Despite fire, Wauconda library project nearing completion

  • Paul Valade/pvalade@dailyherald.comAn exterior renovation project at the Wauconda Area Library, shown here shortly after it began in September, should be mostly wrapped up in December.

    Paul Valade/pvalade@dailyherald.comAn exterior renovation project at the Wauconda Area Library, shown here shortly after it began in September, should be mostly wrapped up in December.

 
 
Updated 11/29/2018 4:46 PM

An October fire that damaged the Wauconda Area Library's roof temporarily halted an exterior renovation project -- but work resumed and should be completed in December.

New stairs and ramps leading to the front doors are being built as part of the nearly $1.6 million effort at the library, 801 N. Main St.

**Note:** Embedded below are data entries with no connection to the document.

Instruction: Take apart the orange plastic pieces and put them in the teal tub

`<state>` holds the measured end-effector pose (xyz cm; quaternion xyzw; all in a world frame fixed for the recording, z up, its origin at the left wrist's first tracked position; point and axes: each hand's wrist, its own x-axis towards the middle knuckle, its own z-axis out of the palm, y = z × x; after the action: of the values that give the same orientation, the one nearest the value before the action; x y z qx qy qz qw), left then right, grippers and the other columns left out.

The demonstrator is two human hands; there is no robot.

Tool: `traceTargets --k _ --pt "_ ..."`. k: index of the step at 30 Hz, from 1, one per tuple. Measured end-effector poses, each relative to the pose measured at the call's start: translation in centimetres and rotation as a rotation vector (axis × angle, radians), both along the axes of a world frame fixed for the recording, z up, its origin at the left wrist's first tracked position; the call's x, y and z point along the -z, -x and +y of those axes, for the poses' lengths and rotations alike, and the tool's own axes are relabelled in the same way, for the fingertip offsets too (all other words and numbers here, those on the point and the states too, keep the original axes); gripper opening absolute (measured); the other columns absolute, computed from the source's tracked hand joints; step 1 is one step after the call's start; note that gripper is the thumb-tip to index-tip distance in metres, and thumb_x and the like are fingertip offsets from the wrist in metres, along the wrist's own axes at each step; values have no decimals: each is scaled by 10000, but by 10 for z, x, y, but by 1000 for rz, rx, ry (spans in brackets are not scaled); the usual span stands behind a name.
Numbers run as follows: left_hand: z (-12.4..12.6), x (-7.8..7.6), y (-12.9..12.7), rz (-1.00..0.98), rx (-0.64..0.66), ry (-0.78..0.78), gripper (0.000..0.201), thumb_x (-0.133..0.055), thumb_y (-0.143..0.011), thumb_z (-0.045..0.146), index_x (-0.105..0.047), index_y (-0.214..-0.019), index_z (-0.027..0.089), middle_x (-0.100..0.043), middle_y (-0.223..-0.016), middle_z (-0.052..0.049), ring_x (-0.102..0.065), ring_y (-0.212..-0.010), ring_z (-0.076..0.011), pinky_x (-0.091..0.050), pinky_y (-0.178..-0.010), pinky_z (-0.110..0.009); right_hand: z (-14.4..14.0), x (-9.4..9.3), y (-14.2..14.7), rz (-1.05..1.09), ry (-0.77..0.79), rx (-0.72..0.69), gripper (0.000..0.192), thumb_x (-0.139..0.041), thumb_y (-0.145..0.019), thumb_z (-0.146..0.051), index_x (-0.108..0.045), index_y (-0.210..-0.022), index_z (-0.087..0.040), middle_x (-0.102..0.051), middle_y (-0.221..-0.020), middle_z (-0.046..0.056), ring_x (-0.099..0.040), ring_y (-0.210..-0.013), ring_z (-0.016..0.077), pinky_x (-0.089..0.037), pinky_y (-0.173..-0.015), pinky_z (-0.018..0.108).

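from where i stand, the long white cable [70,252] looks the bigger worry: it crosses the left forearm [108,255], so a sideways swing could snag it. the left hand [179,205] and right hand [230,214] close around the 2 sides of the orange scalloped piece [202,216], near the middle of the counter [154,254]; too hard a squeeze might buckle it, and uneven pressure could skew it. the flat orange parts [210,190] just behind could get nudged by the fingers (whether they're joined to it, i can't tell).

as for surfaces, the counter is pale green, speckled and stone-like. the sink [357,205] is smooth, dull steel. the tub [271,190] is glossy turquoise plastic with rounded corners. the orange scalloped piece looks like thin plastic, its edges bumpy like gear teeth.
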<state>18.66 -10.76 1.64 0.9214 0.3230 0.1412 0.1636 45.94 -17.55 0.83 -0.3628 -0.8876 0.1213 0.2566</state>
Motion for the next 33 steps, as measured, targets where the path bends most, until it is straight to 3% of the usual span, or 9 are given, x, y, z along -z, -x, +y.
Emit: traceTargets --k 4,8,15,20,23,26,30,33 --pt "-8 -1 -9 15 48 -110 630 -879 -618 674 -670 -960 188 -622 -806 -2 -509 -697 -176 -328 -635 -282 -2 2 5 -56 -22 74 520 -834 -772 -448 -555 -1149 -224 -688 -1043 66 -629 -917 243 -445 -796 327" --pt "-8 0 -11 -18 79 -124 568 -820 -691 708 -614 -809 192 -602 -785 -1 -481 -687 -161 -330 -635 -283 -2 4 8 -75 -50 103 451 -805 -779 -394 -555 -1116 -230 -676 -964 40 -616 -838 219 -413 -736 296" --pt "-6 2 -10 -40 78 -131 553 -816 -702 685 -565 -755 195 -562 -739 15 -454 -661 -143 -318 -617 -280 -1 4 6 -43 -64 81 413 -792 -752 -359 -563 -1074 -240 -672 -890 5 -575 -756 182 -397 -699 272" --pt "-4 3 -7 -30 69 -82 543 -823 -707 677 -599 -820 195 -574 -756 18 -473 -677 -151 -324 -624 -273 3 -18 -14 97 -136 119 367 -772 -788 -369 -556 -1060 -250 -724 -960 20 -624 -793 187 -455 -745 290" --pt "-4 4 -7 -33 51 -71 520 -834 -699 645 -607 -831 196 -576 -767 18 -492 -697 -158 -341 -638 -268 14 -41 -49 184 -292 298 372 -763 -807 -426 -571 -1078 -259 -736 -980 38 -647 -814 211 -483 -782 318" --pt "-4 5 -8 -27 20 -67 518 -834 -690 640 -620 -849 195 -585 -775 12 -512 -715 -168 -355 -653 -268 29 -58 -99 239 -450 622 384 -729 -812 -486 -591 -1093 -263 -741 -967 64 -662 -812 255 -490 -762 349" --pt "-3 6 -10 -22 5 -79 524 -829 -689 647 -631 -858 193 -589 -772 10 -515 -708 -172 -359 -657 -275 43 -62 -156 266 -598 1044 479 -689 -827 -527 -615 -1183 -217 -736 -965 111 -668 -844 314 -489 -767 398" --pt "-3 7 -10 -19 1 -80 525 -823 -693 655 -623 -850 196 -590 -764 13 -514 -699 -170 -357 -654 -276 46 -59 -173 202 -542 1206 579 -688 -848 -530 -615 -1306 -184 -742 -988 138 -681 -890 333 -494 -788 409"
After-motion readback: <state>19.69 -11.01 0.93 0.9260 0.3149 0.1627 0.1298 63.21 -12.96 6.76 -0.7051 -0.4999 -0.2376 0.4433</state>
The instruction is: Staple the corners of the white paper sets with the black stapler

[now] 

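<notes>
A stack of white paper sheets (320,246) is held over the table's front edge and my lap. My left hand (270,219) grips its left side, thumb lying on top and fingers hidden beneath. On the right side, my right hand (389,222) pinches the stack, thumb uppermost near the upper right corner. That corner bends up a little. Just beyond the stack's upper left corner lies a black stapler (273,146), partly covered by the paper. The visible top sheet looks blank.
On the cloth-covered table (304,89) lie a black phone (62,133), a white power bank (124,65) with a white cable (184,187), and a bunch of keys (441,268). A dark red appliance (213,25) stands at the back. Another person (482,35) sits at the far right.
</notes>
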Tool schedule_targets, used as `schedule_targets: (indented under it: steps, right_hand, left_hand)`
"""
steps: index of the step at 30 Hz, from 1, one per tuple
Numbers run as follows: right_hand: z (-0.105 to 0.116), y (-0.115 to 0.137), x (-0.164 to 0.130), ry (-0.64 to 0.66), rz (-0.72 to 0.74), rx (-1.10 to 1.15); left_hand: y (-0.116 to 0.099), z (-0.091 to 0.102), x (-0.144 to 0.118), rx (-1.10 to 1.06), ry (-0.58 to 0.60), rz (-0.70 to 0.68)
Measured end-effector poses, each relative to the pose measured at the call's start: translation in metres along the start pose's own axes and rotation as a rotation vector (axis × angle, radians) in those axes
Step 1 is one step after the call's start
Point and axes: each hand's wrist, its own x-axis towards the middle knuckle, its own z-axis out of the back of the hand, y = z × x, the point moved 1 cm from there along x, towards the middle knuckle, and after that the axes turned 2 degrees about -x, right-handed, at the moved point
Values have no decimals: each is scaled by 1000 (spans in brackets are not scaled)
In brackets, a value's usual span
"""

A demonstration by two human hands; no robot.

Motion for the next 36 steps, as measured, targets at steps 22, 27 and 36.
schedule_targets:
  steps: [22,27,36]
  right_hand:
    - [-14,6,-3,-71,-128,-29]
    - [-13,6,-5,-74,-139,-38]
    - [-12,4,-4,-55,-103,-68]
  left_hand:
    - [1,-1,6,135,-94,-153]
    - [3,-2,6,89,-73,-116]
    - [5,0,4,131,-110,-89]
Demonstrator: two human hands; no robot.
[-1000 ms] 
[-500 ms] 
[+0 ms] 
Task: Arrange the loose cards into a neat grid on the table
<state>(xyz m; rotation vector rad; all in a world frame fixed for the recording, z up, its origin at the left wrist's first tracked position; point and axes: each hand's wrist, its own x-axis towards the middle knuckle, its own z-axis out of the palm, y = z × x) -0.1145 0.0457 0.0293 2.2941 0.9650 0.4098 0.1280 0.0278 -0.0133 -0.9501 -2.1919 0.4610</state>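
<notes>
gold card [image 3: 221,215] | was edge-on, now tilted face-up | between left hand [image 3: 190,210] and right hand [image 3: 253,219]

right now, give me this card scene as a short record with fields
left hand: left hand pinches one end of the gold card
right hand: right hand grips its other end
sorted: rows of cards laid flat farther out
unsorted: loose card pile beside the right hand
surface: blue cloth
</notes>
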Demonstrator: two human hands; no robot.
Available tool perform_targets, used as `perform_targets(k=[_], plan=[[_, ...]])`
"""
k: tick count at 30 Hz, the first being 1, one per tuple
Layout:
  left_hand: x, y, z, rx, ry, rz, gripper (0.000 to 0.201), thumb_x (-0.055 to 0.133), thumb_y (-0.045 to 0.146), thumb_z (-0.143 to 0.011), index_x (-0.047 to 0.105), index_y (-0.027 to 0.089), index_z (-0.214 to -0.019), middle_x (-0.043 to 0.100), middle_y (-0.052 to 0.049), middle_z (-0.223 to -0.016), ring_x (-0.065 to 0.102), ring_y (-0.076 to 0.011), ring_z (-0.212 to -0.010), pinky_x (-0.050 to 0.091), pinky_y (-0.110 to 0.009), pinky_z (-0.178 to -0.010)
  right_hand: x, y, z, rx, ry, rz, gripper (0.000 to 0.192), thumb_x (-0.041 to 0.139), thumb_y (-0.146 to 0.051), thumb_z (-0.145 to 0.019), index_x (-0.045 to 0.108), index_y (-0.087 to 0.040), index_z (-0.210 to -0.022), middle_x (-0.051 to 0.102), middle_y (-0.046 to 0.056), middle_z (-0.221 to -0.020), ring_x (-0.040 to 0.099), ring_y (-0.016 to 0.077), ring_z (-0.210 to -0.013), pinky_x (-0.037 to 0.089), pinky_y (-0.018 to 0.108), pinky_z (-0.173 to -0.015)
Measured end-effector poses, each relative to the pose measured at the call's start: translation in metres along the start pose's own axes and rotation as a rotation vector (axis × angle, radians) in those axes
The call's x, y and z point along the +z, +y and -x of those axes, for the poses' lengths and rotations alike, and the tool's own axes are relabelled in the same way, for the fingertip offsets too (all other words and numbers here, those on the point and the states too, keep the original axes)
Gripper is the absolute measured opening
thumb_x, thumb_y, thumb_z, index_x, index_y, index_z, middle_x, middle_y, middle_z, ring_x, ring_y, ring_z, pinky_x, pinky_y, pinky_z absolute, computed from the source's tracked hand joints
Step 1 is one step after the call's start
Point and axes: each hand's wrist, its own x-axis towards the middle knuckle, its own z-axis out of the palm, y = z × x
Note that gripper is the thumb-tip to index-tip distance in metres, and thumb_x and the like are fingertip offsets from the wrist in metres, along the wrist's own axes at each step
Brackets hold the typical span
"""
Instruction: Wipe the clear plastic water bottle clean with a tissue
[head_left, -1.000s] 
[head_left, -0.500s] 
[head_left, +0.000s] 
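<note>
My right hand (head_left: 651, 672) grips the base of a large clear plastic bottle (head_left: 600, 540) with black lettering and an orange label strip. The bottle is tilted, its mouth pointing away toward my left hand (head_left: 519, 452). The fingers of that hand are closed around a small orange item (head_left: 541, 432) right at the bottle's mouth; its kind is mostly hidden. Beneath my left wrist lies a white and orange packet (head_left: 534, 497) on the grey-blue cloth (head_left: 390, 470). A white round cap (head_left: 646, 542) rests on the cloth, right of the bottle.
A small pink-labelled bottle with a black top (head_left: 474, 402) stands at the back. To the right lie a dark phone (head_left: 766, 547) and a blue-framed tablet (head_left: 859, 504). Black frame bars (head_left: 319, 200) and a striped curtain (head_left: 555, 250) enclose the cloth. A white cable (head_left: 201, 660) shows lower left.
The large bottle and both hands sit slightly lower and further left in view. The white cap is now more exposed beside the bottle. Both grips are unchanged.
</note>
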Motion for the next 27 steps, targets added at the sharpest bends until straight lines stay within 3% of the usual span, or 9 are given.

                                                                                                                                                                                                                       
 

Additionally, a driveway has been widened, LED lighting fixtures are being installed and greenery will be planted, among other changes.

"Everything has been progressing quickly, and within the next two or three weeks it will no longer seem so much like a construction zone," Director Tom Kern said.

Some elements will take a little longer to finish. For example, steel handrails the library ordered for the stairs and ramps won't be ready to install until early next year, Kern said, so temporary railings will be put in first. New plants won't go into the ground until spring.

"We are adding the temporary railing simply so library patrons can start using the front entrance again as soon as possible," Kern said.

The project wasn't too badly affected by the Oct. 16 fire, which burned part the roof and an overhang above the front doors.

The flames never entered the building or even reached the walls of the library, Kern said. Damage was estimated at $50,000, firefighters said at the time.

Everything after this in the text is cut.